Par Flávio Aguiar*
Faux C'est un beau mot, n'est-ce pas ? Il a du charme car il est anglo-saxon. Il est généralement traduit par « faux », « fictif », « trompeur », « artificiel », mots qui ne jouissent pas de la grâce de l'original. En fait, il faudrait le traduire par un mot encore moins beau : « falcatrua », qui signifie « action trompeuse pour nuire à autrui ».
C'est ce qui se passe aujourd'hui, dans plusieurs univers et niveaux. Le Brésil se transforme en un immense canular, un immense faux, si vous voulez les plus puristes du prestige anglo-saxon des mots.
Quand j'écris « Brésil », je fais référence à une image que nous avons de ce pays qui équivaut à un demi-continent, avec 215 millions d'habitants, six mille kilomètres de long et bien d'autres de large.
Depuis le milieu du XIXe siècle, l'image du « Brésil » est celle d'un tunnel temporel, un passage vertigineux ou lent du passé vers le futur. Vertigineux : « 50 ans en 5 », devise du gouvernement Juscelino dans les années 1950. Lent : l'esclavage, un passé qui ne passe pas, une image qui mobilise encore dans les campagnes contre le racisme.
En même temps, il y a une image du Brésil qui se dessine chaque jour, de la part de ceux qui adhèrent au gouvernement Bolsonaro. C'est le Brésil de la fraude intellectuelle. On a appris que les Beatles étaient communistes, qu'Elvis Presley voulait détruire la famille Western, que la CIA était infestée d'agents soviétiques qui distribuaient du LSD à Woodstock, que les paroles de Caetano rendaient les jeunes idiots, etc., pour ne citer que les dernières manigances.
Mais il y a des choses plus sérieuses. Par exemple : les grands médias propagent l'idée que le pays prospère. Qu'un PIB misérable, 0,6% en trois mois, soit une victoire. Le même média qui grince sous la main lourde du centurion Bolsonaro, de l'autre caresse le veau d'or des deals promis par Guedes, l'infatigable promoteur des arnaques dites "privatisations".
Au moment où j'écris ces lignes, le ministre qui promeut la destruction de l'environnement brésilien est à Madrid – à la conférence COP que le faux gouvernement de Bolosnaro a refusé d'accueillir – demandant de l'argent pour financer… financer quoi ? Des agriculteurs qui veulent dévaster la forêt et être quand même indemnisés ? Parce que c'est de cela qu'il s'agit.

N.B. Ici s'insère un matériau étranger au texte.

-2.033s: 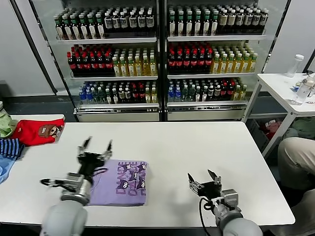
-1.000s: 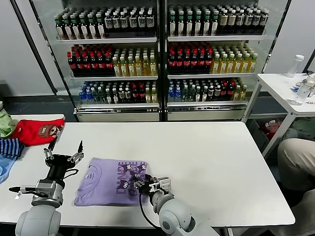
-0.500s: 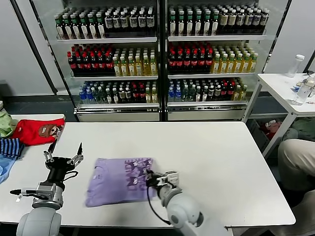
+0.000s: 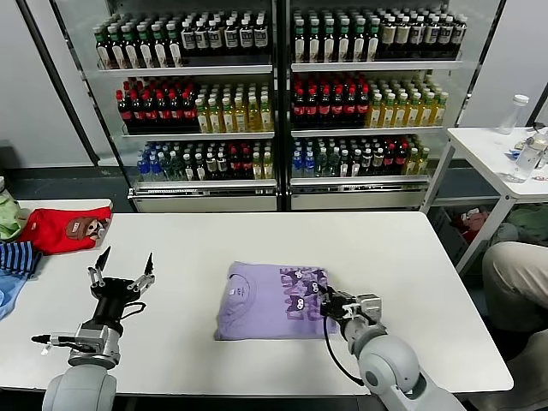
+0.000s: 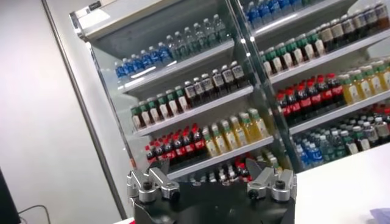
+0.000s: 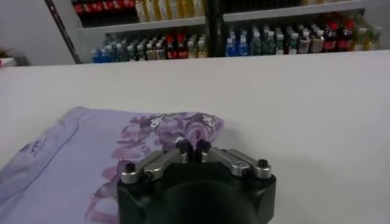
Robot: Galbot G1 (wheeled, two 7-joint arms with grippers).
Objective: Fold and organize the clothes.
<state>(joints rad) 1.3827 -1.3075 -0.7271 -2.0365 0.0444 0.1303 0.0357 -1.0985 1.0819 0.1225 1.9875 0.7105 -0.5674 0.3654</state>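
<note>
Pinching soft folded lavender T-shirt (image 4: 274, 300), right pincer (image 4: 330, 301).

Counts:
- folded purple T-shirt (image 4: 274, 301): 1, mid surface (image 4: 257, 235), nearer front edge
- tools: 2, left tool (image 4: 121, 276) near left front edge, right tool (image 4: 330, 301) at shirt's right edge
- surfaces: 2, main one plus small side table (image 4: 488, 145) at right
- fridge doors (image 4: 274, 103): 2, each with 3 bottle shelves in view; bottles too many to count
- clothes at left edge: red garment (image 4: 64, 229) 1, striped blue one (image 4: 17, 257) 1, green one (image 4: 8, 218) 1
- clear bottles (image 4: 513, 114) on side table: 2
</note>
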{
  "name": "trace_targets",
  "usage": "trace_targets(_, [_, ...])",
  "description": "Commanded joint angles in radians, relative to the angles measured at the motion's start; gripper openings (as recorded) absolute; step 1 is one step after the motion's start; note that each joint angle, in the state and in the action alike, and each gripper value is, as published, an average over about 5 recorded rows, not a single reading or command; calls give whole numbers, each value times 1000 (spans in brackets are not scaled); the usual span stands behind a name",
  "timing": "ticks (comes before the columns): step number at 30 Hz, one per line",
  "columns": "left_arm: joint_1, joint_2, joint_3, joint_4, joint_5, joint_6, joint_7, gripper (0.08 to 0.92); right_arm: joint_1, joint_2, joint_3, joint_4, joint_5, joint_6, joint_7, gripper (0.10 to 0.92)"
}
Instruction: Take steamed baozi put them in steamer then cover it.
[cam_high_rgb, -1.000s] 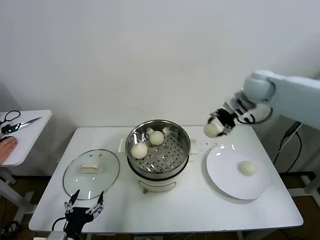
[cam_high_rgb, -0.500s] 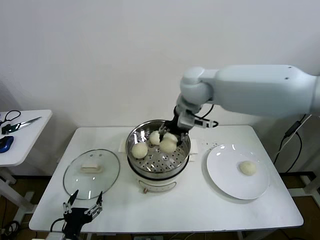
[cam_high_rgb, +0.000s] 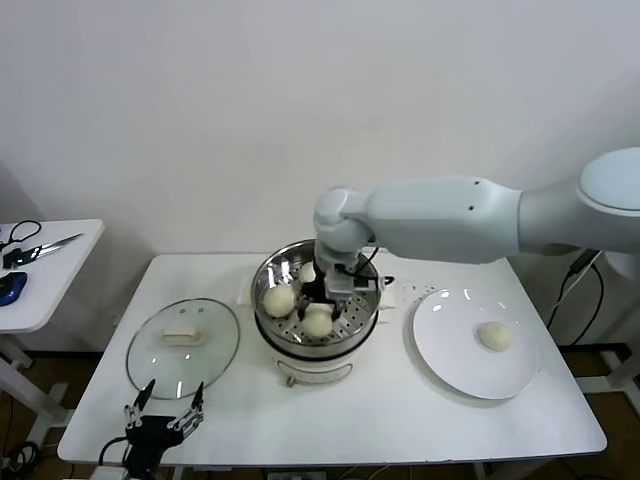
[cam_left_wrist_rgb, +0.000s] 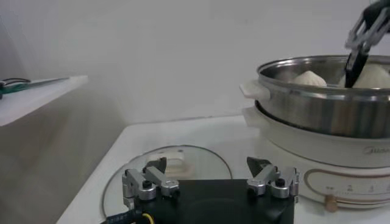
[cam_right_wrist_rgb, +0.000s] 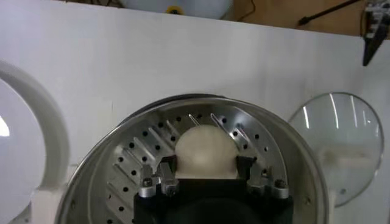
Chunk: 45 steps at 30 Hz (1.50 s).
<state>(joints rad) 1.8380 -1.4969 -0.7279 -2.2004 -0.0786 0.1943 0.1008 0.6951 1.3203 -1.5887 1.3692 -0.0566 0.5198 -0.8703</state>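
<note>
One baozi (cam_high_rgb: 318, 321) gripped inside steamer (cam_high_rgb: 366, 268)

The steamer (cam_high_rgb: 316, 310), a shiny steel pot with a perforated tray on a cream base, stood open directly below the right tool (cam_high_rgb: 320, 303). Three pale round baozi lay in it: one (cam_high_rgb: 318, 321) between that tool's fingers, one (cam_high_rgb: 279, 299) just to its left, one (cam_high_rgb: 309, 273) behind it. A fourth baozi (cam_high_rgb: 494, 336) lay well off to its right. The cover (cam_high_rgb: 183, 346), clear glass with a white handle, lay flat on the table just beyond the left tool (cam_high_rgb: 166, 412).
</note>
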Motion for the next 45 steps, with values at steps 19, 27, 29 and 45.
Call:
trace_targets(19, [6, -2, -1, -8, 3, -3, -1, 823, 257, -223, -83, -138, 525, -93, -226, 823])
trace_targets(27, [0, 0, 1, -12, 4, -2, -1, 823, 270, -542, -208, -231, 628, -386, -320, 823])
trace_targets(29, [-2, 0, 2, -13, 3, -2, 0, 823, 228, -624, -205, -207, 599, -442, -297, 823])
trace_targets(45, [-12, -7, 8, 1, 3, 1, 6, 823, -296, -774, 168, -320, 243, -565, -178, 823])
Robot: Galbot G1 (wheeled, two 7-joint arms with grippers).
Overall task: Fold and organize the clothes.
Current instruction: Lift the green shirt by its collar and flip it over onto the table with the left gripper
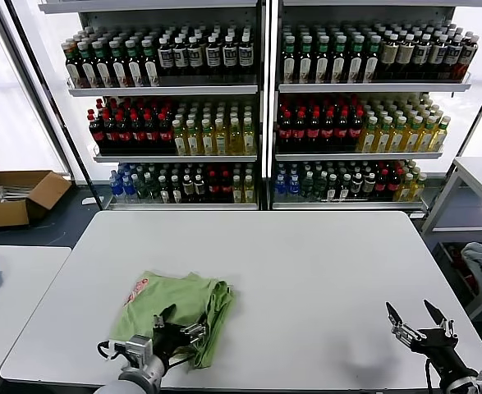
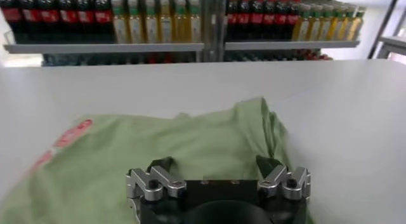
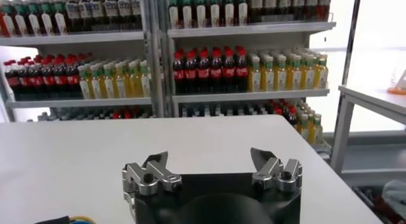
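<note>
A single light green shirt (image 1: 177,314) is seen lying crumpled and loosely doubled on the white table (image 1: 306,271), in the near left part of it as the robot faces, with a red print (image 1: 136,289) showing at its far left corner and bunched folds gathered along its right edge. Whether more than 1 garment lies in the heap cannot be told from the head view. Its long axis is judged to run from the near edge of the table away toward the shelves of bottles (image 1: 265,107). The left gripper (image 1: 177,335) is placed right at the shirt's near edge, its jaws spread wide and nothing held between them; the cloth lies directly ahead of it and beneath its tips. The right gripper (image 1: 415,316) is held well apart, over bare table at the near right, also spread and empty, so the left arm is clearly the nearer of the 2. The coming grasp is therefore thought to fall to the left arm, reaching forward and down onto the hem. In the left wrist view the shirt (image 2: 190,149) is shown filling the space before the gripper (image 2: 216,171), with its smooth top layer visible, whereas in the right wrist view only bare table and shelves are seen past the gripper (image 3: 212,165).
</note>
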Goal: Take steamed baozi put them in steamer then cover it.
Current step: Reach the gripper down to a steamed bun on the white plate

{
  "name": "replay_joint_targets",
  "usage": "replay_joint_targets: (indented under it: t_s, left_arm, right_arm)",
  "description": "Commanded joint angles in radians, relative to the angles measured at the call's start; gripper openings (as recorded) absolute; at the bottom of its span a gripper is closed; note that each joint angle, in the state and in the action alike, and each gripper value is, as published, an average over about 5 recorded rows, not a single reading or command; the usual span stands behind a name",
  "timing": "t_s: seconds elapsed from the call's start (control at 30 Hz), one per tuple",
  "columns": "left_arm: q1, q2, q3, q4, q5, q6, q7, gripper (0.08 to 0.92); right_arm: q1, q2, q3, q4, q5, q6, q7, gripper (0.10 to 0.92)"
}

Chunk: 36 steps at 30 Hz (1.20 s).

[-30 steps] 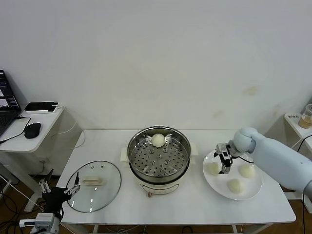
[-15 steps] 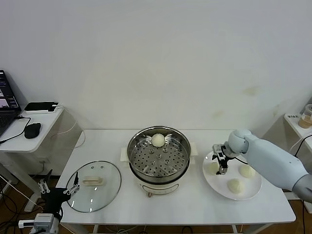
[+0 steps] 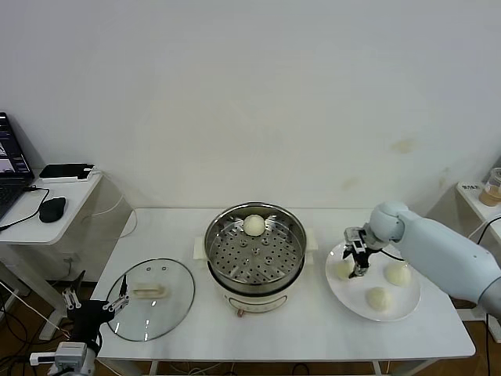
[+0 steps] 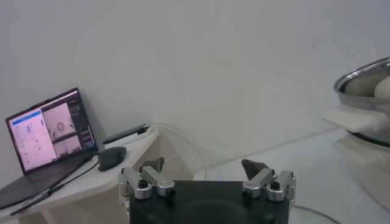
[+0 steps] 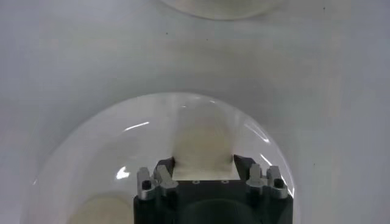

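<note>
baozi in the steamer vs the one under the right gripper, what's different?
The baozi in the steamer lies alone on the perforated tray, untouched. The baozi on the plate shares a white plate with two others, the right gripper closed around it. Both are round and cream-white.

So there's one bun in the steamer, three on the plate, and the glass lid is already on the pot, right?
Not quite. The head view shows the glass lid lying on the table left of the steamer, which is uncovered. One bun inside and three on the plate is right.
</note>
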Motion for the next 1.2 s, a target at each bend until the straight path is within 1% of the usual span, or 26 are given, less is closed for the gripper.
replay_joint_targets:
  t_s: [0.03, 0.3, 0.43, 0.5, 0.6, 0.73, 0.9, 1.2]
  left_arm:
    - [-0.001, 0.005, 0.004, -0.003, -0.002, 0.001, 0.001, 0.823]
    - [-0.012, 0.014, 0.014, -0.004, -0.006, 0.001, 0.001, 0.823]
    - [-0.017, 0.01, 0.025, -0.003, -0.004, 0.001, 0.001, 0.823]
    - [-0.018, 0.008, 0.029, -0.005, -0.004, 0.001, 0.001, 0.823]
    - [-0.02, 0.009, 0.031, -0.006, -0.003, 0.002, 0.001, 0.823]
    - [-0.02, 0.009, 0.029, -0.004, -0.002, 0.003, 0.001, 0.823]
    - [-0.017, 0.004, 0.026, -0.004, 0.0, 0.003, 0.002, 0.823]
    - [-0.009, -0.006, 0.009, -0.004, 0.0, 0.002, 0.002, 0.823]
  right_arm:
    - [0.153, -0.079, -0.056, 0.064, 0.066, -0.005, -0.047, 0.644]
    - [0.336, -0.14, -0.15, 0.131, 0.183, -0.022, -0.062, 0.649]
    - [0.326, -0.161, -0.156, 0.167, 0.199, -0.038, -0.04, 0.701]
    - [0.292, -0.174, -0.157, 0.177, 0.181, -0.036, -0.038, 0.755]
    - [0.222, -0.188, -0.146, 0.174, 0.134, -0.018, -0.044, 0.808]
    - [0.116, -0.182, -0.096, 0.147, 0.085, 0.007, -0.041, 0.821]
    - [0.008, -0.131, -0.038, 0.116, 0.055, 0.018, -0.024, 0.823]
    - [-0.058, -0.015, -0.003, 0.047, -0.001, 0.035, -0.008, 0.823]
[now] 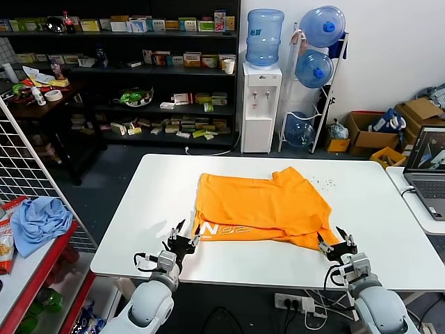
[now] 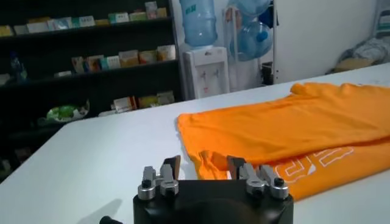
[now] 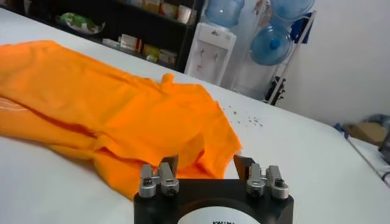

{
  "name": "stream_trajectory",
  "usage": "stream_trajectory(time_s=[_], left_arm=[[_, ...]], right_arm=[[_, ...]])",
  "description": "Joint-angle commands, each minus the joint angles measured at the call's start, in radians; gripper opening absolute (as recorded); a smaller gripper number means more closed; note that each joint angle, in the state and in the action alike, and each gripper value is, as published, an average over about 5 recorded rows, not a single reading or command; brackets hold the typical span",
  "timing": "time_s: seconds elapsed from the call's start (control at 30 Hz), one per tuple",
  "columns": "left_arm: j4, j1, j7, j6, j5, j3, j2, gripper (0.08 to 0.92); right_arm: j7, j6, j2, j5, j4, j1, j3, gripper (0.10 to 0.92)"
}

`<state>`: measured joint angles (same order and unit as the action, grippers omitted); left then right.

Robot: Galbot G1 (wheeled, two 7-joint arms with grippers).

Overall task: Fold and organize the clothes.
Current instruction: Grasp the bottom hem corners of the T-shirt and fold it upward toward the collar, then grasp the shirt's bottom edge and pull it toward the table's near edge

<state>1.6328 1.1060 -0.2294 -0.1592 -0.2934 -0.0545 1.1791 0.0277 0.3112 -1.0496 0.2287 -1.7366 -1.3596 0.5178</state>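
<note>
White table point(image 1: 139, 229) carries the orange T-shirt point(image 1: 268, 205), folded over on itself, white lettering showing along its near edge. Left gripper point(image 1: 183, 240) and right gripper point(image 1: 336, 243) sit at its near corners, fingers apart, holding nothing.

Bright orange short-sleeved T-shirt point(image 1: 268, 205) of soft fabric, lying flat on the white table point(image 1: 146, 229), roughly at the table's middle and reaching toward its near edge. Folded over on itself: an upper layer covers most of a lower layer, which sticks out along the near side. White printed lettering point(image 1: 229, 229) shows on that exposed lower strip, near the shirt's near-left corner. One sleeve points toward the table's far side. Surface mostly smooth, with loose wrinkles and bunched folds at the near-right corner. Edges uneven, not squared.
</note>
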Motion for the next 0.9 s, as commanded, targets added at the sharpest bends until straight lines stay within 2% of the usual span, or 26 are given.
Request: stream_trajectory(time_s=[0.03, 0.17, 0.3, 0.43, 0.9], left_arm=[[0.039, 0.052, -0.017, -0.026, -0.079, -0.014, 0.002, 0.71], [0.017, 0.042, -0.013, -0.026, -0.078, -0.014, 0.007, 0.8], [-0.011, 0.031, -0.009, -0.026, -0.081, -0.02, 0.011, 0.812], [-0.027, 0.027, -0.003, -0.026, -0.09, -0.023, 0.01, 0.729], [-0.052, 0.023, 0.02, -0.041, -0.09, -0.013, 0.019, 0.344]], right_arm=[[0.019, 0.041, 0.007, 0.024, -0.049, -0.073, 0.024, 0.796], [0.018, 0.046, -0.002, 0.021, -0.033, -0.067, 0.016, 0.821], [0.015, 0.048, -0.009, 0.022, 0.007, -0.044, 0.005, 0.822], [0.015, 0.048, -0.017, 0.022, 0.029, -0.027, -0.002, 0.778], [0.023, 0.056, -0.026, 0.011, 0.026, -0.04, -0.002, 0.377]])
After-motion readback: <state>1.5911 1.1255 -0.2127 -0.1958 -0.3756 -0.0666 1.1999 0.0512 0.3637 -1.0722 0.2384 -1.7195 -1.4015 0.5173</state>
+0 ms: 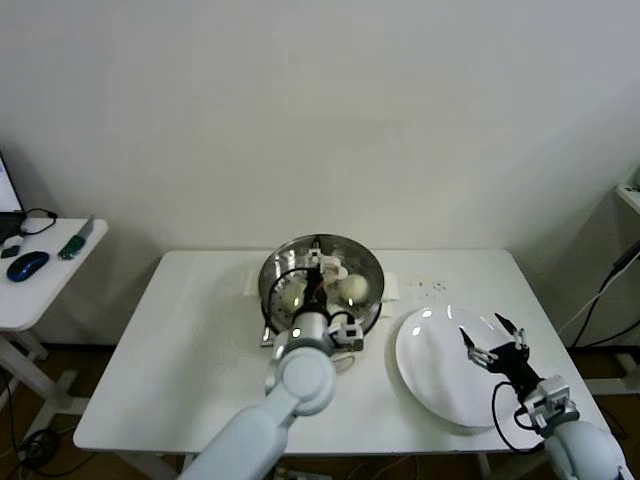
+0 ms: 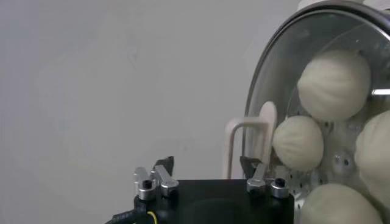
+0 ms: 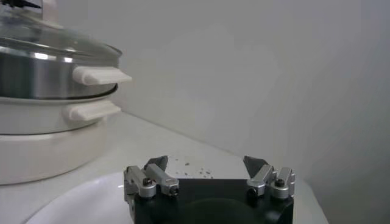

La politique étrangère du gouvernement – que l'on pourrait appeler « la diplomatie du hamburger frit » – promeut un asservissement jamais vu dans l'histoire d'Itamaraty, détruisant une réputation de professionnalisme bâtie sur un siècle et demi. Tout cela au nom de la vision frauduleuse d'une guerre froide qui n'existe plus, oubliant l'autre qui existe, et qui n'a rien de froid, la guerre des intérêts entre les puissances USA – Russie – Chine et, bien sûr, le bras aux prises avec l'Union européenne et affaibli le Japon. Cette vision frauduleuse de la géopolitique atteint un tel point qu'elle ignore le fait que les États-Unis marchent sur l'économie brésilienne sous ses talons, tandis que la Chine arrache des partenariats avec Petrobras pour explorer la couche pré-salifère. Comme disait mon oncle français, choisi parmi médaillon.
Serait-ce une « simple » idiosyncrasie brésilienne ?
Il ne semble pas. L'arnaque sévit dans le monde des médias et de la géopolitique. Voyez la hâte avec laquelle les autorités de l'Union européenne ont reconnu le gouvernement fantoche de la Bolivie, après le coup d'État, une hâte anticipée seulement par la chancelière brésilienne aux pieds d'argile. La même hâte a reconnu le pseudo-gouvernement de Guaidó au Venezuela. Les médias libéraux internationaux eux-mêmes ont passé des semaines à débattre pour savoir si ce qui se passait en Bolivie était un coup d'État ou non. Et elle était très énervée car les manifestations de mécontentement en Amérique latine ont gêné sa couverture des manifestations à Hong Kong contre le gouvernement chinois, aujourd'hui élu nouvel ennemi juré de la liberté, aux côtés de la Russie.
Non pas que je pense que la Chine et la Russie sont aujourd'hui les défenseurs de toute liberté. Mais ce sont les images négatives qui entretiennent le mensonge selon lequel l'Occident est le paradis de la démocratie.
Eh bien, il reste la consolation que dans l'empire des arnaques, le Brésil n'est pas seul.
*Flavio Aguiar, écrivain, journaliste, est professeur à la retraite de littérature brésilienne à l'USP.